Exercise objective:
Look through the data below for the line with "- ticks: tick", and transcribe it exactly together with each line after it up to and including the line with "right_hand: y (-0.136". Give nothing else.

(Beginning of Available records)

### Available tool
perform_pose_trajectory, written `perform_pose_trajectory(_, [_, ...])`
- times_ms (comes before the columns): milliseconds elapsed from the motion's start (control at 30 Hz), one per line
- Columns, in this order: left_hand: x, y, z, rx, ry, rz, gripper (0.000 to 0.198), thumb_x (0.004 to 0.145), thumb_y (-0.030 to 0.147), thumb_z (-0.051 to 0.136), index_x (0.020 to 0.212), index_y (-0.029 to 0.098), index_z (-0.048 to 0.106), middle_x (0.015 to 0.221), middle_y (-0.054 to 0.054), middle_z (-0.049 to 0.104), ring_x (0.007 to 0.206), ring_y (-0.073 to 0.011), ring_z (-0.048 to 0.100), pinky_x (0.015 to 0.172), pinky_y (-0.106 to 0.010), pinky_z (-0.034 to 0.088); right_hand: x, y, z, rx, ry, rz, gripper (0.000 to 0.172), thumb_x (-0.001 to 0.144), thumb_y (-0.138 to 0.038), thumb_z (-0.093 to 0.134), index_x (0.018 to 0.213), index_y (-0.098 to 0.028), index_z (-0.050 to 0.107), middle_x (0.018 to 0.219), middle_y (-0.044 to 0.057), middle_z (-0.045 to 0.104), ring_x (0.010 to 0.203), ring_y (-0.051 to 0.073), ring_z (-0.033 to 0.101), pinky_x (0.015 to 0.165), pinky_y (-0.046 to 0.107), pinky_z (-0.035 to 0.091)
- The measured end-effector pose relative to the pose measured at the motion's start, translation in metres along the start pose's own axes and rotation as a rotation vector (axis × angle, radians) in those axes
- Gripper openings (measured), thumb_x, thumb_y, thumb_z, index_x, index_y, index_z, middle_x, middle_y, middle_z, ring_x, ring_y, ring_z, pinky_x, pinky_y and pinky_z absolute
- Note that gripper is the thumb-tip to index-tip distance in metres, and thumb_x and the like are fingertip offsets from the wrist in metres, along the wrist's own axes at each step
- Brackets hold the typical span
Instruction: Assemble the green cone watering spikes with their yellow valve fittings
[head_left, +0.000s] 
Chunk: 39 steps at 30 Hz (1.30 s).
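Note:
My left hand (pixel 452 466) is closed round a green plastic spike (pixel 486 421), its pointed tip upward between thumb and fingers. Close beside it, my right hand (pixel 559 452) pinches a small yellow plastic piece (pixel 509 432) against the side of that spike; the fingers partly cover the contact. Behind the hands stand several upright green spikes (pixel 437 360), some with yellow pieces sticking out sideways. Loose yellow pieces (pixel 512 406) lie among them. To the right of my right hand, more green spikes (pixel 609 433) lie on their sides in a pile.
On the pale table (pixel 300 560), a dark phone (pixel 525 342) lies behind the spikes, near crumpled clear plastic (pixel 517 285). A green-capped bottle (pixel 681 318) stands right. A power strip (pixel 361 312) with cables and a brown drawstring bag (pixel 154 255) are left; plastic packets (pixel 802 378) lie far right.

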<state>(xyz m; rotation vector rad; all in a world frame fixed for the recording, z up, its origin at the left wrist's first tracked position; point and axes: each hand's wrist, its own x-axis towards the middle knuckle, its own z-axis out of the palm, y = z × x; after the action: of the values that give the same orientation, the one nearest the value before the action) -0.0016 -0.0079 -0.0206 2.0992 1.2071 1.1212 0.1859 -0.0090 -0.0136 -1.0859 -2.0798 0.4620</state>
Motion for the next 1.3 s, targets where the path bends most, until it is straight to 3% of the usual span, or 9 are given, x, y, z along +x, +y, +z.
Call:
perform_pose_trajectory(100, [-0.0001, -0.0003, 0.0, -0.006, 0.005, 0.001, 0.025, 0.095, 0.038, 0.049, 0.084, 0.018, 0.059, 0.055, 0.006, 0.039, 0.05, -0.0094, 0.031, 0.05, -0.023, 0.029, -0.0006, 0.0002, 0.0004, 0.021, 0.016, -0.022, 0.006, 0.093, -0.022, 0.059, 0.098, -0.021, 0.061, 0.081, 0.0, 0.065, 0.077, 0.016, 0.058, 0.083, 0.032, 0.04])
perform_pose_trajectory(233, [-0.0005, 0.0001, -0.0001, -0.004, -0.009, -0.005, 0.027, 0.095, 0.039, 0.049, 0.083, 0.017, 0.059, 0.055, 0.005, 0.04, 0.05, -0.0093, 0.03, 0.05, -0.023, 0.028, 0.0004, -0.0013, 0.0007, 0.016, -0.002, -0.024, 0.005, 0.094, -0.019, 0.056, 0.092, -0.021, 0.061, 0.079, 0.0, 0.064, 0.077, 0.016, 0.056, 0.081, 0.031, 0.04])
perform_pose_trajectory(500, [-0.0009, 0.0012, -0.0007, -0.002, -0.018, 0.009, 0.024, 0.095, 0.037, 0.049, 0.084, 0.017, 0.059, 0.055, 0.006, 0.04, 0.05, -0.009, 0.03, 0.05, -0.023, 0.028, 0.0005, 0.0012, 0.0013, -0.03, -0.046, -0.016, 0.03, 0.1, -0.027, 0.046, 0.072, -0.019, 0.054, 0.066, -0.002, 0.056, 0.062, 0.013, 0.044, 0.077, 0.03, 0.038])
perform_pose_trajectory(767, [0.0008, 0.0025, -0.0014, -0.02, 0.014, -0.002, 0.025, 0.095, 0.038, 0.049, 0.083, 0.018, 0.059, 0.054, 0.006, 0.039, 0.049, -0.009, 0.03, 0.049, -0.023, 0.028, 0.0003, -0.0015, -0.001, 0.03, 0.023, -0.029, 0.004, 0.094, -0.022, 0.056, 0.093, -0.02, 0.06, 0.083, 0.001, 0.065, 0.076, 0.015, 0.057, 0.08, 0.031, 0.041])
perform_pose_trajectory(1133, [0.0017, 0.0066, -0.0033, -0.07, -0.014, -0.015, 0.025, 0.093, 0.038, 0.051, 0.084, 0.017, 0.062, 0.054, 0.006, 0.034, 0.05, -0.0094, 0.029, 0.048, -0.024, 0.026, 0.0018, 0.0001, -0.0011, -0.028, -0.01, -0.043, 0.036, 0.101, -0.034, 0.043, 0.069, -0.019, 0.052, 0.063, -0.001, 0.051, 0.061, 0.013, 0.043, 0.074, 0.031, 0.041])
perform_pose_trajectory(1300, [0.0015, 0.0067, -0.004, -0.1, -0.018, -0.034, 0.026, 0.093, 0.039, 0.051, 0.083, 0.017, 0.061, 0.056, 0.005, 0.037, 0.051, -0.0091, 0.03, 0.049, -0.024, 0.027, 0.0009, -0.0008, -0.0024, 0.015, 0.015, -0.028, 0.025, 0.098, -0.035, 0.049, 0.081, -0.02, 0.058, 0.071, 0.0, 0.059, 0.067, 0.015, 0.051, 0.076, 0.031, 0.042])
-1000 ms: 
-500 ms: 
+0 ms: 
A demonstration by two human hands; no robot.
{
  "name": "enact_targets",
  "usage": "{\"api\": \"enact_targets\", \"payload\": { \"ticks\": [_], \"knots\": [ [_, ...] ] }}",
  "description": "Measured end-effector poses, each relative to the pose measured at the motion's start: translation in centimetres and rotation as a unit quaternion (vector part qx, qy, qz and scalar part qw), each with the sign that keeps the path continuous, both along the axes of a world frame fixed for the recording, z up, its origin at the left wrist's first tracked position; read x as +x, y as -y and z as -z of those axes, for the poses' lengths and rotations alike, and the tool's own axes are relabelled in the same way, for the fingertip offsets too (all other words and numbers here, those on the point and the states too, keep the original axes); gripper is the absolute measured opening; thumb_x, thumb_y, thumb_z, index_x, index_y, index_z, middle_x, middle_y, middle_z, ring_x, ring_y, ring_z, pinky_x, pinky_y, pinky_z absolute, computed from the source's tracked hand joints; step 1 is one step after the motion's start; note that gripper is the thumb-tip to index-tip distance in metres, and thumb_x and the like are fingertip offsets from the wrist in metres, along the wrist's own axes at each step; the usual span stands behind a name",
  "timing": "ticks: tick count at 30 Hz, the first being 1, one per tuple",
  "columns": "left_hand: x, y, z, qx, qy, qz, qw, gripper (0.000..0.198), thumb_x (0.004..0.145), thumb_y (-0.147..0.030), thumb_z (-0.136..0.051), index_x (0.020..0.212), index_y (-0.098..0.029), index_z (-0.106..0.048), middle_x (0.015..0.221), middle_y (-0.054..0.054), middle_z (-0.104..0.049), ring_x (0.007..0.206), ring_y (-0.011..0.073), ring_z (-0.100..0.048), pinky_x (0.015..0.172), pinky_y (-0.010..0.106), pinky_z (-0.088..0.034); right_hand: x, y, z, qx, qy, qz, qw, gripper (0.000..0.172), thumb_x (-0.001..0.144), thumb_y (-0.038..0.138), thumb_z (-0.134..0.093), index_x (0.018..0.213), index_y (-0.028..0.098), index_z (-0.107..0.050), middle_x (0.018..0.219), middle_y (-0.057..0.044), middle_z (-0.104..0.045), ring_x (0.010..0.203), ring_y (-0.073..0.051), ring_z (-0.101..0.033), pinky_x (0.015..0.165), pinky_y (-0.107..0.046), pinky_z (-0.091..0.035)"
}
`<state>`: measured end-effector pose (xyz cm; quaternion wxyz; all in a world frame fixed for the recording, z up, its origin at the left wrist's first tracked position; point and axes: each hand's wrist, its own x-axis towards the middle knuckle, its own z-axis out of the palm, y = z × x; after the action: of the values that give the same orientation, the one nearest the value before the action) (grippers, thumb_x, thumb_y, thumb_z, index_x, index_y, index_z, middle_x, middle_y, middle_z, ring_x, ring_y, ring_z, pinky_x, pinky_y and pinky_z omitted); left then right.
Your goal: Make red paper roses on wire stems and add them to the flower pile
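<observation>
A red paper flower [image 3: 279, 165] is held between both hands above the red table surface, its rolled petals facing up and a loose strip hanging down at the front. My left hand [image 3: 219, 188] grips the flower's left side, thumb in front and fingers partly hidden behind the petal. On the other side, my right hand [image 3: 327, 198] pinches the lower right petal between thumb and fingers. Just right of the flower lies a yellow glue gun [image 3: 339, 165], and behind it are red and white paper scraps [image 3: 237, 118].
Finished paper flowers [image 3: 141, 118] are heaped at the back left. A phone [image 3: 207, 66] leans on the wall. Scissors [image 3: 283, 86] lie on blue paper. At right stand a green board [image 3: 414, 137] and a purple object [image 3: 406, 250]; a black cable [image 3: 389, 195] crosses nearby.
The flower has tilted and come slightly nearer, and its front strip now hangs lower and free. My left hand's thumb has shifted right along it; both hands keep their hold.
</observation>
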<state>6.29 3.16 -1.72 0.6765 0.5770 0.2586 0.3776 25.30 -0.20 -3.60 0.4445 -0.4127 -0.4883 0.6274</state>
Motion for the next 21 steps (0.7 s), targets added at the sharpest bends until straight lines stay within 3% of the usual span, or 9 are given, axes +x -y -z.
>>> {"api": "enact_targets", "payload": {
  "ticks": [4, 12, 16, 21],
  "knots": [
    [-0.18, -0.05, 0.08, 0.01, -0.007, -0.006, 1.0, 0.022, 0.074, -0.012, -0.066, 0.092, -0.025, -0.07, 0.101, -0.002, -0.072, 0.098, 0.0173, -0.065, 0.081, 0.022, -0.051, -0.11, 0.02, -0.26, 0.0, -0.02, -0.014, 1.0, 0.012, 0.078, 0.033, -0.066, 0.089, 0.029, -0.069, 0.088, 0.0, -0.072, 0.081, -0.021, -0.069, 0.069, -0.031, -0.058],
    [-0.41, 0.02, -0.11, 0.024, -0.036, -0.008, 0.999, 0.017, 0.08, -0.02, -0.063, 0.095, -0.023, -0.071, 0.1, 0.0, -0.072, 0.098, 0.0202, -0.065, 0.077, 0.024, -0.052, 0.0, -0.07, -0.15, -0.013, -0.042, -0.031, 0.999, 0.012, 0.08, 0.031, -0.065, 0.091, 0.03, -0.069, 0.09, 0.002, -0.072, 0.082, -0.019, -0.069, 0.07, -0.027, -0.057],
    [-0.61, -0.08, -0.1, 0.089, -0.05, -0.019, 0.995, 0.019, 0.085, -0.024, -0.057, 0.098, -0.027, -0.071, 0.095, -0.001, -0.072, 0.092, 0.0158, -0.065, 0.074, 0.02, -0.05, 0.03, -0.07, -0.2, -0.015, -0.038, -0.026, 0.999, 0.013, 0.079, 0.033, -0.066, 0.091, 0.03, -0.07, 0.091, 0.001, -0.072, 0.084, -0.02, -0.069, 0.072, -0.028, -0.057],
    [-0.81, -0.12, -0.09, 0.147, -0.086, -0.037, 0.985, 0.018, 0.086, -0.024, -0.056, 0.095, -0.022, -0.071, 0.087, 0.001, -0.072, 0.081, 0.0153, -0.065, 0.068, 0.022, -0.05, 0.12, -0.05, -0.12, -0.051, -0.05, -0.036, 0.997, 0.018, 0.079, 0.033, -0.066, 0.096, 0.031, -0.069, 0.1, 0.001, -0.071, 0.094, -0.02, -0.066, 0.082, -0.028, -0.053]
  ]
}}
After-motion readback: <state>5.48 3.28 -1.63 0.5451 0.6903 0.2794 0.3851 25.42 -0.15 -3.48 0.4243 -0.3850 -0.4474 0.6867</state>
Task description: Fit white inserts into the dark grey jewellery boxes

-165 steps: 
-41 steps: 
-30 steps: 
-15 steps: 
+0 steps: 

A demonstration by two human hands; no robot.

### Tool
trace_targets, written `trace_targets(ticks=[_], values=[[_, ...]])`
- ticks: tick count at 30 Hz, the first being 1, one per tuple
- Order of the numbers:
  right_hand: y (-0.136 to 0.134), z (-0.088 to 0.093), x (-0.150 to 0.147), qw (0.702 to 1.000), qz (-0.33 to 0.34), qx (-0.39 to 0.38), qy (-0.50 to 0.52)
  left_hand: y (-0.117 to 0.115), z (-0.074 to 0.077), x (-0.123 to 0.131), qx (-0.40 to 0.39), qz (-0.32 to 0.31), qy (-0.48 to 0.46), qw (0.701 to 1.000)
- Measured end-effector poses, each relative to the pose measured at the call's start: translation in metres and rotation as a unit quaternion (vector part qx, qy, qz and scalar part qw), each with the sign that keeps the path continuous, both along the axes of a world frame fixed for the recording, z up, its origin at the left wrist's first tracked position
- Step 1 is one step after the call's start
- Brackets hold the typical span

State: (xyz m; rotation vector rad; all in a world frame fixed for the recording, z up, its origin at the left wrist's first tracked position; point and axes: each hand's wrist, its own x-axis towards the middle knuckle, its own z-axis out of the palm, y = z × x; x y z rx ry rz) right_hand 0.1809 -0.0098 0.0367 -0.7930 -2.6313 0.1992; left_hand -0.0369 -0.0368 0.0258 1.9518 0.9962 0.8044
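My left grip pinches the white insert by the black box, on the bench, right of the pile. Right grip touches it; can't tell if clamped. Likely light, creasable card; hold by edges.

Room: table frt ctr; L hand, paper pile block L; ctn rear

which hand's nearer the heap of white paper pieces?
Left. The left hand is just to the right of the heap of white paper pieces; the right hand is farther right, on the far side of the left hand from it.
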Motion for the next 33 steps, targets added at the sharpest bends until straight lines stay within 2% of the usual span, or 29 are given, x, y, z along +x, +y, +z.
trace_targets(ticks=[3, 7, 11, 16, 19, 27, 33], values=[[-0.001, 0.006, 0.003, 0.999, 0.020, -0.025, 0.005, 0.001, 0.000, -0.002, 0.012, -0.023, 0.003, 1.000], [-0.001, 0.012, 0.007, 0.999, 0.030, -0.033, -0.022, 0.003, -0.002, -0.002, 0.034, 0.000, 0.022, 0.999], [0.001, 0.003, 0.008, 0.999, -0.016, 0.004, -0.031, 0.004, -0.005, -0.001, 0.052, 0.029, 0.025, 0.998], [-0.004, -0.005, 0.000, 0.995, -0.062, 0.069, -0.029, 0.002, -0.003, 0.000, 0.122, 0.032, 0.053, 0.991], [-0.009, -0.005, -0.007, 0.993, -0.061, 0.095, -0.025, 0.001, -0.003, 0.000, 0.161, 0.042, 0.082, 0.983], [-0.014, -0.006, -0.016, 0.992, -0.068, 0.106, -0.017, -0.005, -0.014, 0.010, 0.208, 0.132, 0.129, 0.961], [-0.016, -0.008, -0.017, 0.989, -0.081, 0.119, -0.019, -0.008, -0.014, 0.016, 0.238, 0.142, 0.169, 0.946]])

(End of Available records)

Your solution:
- ticks: tick count at 30 Hz, the first being 1, one per tuple
- Order of the numbers:
  right_hand: y (-0.136 to 0.134), z (-0.088 to 0.093), x (-0.150 to 0.147), qw (0.702 to 1.000), qz (-0.33 to 0.34), qx (-0.39 to 0.38), qy (-0.50 to 0.52)

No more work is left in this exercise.